## [Your task]
Output the records exactly, with no line skipped.
--- START ---
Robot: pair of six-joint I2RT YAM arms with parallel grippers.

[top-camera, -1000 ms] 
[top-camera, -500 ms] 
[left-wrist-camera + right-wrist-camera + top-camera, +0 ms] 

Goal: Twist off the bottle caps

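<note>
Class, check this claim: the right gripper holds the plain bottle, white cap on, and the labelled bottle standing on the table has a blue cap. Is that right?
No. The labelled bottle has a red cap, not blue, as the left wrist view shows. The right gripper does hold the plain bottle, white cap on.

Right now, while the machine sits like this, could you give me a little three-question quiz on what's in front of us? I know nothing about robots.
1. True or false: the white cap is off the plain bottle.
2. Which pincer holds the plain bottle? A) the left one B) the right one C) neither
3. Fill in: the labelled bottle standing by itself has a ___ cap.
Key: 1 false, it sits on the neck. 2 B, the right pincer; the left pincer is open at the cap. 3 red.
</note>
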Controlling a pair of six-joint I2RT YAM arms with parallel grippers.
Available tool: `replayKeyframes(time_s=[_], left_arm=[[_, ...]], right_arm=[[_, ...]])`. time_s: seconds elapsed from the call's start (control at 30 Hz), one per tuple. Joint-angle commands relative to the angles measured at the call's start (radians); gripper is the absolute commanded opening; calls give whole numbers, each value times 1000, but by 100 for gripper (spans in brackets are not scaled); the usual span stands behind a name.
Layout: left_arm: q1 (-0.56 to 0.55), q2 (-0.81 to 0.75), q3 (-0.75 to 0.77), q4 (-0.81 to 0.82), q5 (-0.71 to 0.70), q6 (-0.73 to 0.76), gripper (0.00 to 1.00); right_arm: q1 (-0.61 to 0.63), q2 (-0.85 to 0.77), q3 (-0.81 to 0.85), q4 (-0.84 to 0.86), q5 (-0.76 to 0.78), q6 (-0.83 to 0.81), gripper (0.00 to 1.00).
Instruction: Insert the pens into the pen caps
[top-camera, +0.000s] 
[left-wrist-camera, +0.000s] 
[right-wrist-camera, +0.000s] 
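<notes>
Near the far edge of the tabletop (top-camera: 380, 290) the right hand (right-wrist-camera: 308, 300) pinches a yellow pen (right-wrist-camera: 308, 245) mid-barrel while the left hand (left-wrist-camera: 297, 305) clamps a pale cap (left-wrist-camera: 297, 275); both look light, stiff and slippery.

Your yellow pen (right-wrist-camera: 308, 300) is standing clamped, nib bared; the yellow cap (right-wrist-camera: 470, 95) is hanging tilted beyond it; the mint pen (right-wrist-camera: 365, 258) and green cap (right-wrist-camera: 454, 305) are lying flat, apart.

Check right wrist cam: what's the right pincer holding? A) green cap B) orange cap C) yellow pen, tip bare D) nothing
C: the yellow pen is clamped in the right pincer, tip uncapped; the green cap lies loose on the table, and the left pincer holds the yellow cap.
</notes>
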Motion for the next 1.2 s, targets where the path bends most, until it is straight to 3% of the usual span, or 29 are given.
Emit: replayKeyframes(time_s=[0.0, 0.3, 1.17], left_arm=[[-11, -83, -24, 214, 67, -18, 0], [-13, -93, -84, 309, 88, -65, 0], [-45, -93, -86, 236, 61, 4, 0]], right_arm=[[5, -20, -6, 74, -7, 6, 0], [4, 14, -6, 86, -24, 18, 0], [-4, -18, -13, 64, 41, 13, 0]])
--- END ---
## [Completed exercise]
Robot: pair of six-joint I2RT YAM arms with parallel grippers.

[top-camera, -1000 ms] 
[top-camera, -500 ms] 
[left-wrist-camera + right-wrist-camera + top-camera, +0 ms] 

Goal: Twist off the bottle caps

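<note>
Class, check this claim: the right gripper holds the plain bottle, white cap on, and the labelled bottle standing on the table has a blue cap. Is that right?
No. The labelled bottle has a red cap, not blue, as the left wrist view shows. The right gripper does hold the plain bottle, white cap on.

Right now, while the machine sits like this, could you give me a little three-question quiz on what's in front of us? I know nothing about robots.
1. True or false: the white cap is off the plain bottle.
2. Which pincer holds the plain bottle? A) the left one B) the right one C) neither
3. Fill in: the labelled bottle standing by itself has a ___ cap.
Key: 1 false, it sits on the neck. 2 B, the right pincer; the left pincer is open at the cap. 3 red.
</note>
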Controlling a pair of six-joint I2RT YAM arms with parallel grippers.
Available tool: `replayKeyframes(time_s=[_], left_arm=[[_, ...]], right_arm=[[_, ...]])`. time_s: seconds elapsed from the call's start (control at 30 Hz), one per tuple. Joint-angle commands relative to the angles measured at the call's start (radians); gripper is the absolute commanded opening; calls give whole numbers, each value times 1000, but by 100 for gripper (spans in brackets are not scaled); the usual span stands behind a name.
Layout: left_arm: q1 (-0.56 to 0.55), q2 (-0.81 to 0.75), q3 (-0.75 to 0.77), q4 (-0.81 to 0.82), q5 (-0.71 to 0.70), q6 (-0.73 to 0.76), gripper (0.00 to 1.00); right_arm: q1 (-0.61 to 0.63), q2 (-0.85 to 0.77), q3 (-0.81 to 0.85), q4 (-0.84 to 0.86), q5 (-0.76 to 0.78), q6 (-0.83 to 0.81), gripper (0.00 to 1.00).
Instruction: Insert the pens into the pen caps
[top-camera, +0.000s] 
[left-wrist-camera, +0.000s] 
[right-wrist-camera, +0.000s] 
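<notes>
Near the far edge of the tabletop (top-camera: 380, 290) the right hand (right-wrist-camera: 308, 300) pinches a yellow pen (right-wrist-camera: 308, 245) mid-barrel while the left hand (left-wrist-camera: 297, 305) clamps a pale cap (left-wrist-camera: 297, 275); both look light, stiff and slippery.

Your yellow pen (right-wrist-camera: 308, 300) is standing clamped, nib bared; the yellow cap (right-wrist-camera: 470, 95) is hanging tilted beyond it; the mint pen (right-wrist-camera: 365, 258) and green cap (right-wrist-camera: 454, 305) are lying flat, apart.

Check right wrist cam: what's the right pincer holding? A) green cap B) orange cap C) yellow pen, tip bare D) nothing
C: the yellow pen is clamped in the right pincer, tip uncapped; the green cap lies loose on the table, and the left pincer holds the yellow cap.
</notes>
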Motion for the next 1.2 s, targets where the path bends most, until it is straight to 3% of the usual span, or 29 are given.
Emit: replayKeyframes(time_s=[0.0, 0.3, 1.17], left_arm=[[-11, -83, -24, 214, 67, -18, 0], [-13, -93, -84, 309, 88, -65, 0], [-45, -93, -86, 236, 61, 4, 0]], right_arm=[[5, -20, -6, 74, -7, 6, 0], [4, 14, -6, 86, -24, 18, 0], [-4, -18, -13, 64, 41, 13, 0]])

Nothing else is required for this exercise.